Exercise description: Of the entries below, return exactly those lines that fall between the one containing "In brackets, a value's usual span" and the one containing "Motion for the", the two end lines included.

↓↓↓

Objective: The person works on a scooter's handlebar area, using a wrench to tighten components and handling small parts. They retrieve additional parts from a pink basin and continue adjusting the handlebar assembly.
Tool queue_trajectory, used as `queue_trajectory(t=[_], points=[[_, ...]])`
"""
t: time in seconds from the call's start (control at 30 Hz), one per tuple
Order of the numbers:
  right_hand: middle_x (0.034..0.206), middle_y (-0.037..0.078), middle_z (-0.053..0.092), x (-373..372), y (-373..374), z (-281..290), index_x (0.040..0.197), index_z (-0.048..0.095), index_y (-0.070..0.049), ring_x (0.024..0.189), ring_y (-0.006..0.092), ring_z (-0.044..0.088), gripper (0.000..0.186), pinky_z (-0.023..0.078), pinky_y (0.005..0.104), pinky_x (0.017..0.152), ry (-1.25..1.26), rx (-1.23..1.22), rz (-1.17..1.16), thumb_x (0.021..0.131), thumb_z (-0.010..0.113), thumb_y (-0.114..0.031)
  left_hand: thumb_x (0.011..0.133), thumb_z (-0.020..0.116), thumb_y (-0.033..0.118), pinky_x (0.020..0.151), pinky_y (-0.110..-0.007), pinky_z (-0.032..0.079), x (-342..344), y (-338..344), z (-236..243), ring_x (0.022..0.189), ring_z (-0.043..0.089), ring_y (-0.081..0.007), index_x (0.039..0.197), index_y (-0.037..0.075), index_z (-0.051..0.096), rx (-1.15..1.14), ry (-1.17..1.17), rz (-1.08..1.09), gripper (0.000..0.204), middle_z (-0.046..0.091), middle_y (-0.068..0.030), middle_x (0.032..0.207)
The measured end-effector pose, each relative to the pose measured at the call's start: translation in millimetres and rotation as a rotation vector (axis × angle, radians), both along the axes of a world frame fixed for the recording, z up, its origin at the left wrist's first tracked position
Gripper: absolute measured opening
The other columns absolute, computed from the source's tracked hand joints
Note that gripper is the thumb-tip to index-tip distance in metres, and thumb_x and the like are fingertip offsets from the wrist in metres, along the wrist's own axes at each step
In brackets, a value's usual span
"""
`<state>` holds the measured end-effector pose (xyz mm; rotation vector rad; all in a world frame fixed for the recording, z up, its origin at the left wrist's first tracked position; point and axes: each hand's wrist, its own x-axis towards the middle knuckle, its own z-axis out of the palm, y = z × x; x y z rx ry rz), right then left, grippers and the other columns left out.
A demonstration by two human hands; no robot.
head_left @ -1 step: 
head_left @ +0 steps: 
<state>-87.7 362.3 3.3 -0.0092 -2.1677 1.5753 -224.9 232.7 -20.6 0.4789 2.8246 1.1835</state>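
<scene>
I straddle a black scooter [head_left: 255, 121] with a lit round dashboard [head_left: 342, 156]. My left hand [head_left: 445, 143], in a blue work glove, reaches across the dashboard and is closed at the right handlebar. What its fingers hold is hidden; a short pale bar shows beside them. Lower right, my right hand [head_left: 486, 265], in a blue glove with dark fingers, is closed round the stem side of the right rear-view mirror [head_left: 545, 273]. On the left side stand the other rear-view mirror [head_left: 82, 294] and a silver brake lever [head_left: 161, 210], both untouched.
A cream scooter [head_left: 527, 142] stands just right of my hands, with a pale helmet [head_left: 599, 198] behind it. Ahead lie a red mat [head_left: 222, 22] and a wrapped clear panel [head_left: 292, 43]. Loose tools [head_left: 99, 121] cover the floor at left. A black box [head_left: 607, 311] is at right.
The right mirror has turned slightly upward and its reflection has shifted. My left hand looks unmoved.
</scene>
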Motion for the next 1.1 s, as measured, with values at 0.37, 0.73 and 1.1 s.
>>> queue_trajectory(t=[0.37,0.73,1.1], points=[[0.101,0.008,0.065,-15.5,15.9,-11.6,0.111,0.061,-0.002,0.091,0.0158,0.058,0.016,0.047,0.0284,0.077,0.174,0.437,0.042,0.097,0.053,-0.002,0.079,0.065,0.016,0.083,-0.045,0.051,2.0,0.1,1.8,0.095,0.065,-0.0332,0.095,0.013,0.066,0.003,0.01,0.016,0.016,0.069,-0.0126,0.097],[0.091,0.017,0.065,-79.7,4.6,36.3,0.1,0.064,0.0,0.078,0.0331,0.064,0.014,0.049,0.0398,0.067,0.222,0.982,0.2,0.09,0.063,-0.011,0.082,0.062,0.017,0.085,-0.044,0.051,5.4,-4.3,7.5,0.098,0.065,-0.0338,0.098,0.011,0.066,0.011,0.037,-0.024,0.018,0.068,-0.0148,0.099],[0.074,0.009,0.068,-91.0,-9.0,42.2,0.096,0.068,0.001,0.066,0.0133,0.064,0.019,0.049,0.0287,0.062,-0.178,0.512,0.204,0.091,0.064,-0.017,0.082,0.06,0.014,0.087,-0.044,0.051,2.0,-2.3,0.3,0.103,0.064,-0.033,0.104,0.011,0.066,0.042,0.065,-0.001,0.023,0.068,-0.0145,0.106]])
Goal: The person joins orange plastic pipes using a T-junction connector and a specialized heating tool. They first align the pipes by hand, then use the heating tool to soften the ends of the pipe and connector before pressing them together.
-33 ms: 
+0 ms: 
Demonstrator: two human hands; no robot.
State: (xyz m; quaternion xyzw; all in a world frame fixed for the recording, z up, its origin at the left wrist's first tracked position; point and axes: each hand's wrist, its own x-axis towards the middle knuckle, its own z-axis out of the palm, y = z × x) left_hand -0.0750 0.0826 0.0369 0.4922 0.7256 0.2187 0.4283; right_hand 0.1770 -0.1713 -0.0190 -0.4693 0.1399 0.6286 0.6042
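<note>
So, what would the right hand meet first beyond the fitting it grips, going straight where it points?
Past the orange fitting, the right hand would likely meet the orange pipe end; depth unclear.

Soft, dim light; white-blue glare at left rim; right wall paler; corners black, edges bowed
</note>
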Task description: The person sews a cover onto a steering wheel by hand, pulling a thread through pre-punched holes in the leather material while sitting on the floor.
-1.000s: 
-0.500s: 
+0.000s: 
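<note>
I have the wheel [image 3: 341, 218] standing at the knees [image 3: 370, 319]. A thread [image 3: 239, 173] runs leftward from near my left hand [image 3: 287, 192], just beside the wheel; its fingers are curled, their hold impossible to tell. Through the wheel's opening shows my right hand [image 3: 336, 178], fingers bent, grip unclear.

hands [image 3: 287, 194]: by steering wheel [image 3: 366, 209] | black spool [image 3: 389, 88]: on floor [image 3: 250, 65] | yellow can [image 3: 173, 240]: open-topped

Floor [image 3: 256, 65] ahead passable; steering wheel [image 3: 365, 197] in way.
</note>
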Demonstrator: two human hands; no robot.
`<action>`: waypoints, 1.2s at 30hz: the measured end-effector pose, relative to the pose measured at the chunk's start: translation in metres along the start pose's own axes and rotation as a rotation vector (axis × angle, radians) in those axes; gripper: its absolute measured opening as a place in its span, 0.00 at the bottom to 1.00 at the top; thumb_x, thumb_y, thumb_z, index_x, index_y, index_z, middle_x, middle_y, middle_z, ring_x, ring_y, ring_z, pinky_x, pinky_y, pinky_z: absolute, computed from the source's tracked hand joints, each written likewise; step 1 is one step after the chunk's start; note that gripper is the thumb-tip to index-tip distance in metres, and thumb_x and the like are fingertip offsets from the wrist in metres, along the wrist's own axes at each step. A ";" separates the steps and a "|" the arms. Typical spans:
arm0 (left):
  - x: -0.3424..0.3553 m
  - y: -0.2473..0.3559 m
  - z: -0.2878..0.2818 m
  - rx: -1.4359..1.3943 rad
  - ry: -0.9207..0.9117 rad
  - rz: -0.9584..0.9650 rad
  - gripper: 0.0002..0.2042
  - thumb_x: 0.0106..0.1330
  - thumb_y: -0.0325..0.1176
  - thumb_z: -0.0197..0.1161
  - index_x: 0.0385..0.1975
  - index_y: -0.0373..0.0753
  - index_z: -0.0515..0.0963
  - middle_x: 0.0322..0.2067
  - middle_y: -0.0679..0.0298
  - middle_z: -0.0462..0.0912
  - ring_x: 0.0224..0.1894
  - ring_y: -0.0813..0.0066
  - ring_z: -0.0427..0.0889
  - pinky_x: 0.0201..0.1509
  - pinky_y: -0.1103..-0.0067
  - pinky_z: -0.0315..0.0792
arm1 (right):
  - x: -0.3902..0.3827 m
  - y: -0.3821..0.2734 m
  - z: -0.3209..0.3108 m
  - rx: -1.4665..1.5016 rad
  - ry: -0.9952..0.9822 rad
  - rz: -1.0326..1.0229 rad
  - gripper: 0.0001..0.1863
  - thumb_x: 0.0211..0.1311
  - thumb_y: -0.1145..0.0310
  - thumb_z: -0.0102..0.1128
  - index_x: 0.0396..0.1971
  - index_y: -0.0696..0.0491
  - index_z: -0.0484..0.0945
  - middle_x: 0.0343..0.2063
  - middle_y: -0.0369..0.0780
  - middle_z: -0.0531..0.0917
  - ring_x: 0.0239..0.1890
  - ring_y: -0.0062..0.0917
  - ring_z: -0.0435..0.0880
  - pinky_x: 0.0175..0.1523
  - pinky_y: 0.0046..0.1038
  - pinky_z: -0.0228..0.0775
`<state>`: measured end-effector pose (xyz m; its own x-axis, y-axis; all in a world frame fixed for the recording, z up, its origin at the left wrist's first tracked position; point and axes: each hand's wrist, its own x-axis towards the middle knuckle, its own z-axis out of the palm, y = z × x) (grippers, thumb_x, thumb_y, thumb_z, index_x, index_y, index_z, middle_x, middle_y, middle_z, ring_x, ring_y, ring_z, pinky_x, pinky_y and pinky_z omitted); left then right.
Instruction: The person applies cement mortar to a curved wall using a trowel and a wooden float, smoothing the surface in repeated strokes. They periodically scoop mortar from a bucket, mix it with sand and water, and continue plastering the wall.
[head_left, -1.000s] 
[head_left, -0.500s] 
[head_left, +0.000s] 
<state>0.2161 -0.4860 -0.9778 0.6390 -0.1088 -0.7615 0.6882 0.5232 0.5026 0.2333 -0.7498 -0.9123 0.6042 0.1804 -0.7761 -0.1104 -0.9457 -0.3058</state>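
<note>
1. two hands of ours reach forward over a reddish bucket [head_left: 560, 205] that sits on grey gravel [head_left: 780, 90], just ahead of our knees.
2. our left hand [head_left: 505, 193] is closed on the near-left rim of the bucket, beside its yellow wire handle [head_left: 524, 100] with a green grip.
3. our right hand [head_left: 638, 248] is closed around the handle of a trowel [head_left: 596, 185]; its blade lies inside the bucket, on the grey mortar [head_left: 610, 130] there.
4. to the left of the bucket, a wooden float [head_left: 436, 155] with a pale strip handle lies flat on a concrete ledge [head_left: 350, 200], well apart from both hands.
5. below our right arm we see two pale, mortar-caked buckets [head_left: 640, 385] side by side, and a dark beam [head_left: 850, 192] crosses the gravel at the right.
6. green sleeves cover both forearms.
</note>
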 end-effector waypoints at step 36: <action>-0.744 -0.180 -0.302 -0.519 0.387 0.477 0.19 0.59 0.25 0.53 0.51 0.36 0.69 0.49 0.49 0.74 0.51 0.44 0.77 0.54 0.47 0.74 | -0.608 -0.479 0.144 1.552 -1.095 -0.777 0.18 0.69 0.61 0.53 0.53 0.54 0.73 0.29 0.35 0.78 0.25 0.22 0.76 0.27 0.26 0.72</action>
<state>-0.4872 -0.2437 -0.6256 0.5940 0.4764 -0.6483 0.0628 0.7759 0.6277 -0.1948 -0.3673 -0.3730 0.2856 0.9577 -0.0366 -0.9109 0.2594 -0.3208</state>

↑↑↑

Task response:
In brackets, a value's usual span
"""
`<state>` holds the measured end-effector pose (xyz mm; rotation vector rad; all in a world frame fixed for the recording, z up, its origin at the left wrist's first tracked position; point and axes: each hand's wrist, its own x-axis towards the middle knuckle, its own z-axis out of the palm, y = z × x; x y z rx ry rz), right then left, grippers and the other columns left out.
A demonstration by two human hands; no robot.
head_left @ -1 step: 
head_left @ +0 steps: 
<state>-87.7 362.3 3.3 -0.0092 -2.1677 1.5753 -224.9 232.7 -20.6 0.4789 2.8246 1.1835</state>
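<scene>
I straddle a black scooter [head_left: 255, 121] with a lit round dashboard [head_left: 342, 156]. My left hand [head_left: 445, 143], in a blue work glove, reaches across the dashboard and is closed at the right handlebar. What its fingers hold is hidden; a short pale bar shows beside them. Lower right, my right hand [head_left: 486, 265], in a blue glove with dark fingers, is closed round the stem side of the right rear-view mirror [head_left: 545, 273]. On the left side stand the other rear-view mirror [head_left: 82, 294] and a silver brake lever [head_left: 161, 210], both untouched.
A cream scooter [head_left: 527, 142] stands just right of my hands, with a pale helmet [head_left: 599, 198] behind it. Ahead lie a red mat [head_left: 222, 22] and a wrapped clear panel [head_left: 292, 43]. Loose tools [head_left: 99, 121] cover the floor at left. A black box [head_left: 607, 311] is at right.
The right mirror has turned slightly upward and its reflection has shifted. My left hand looks unmoved.
</scene>
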Motion for the next 1.1 s, as measured, with values at 0.37, 0.73 and 1.1 s.

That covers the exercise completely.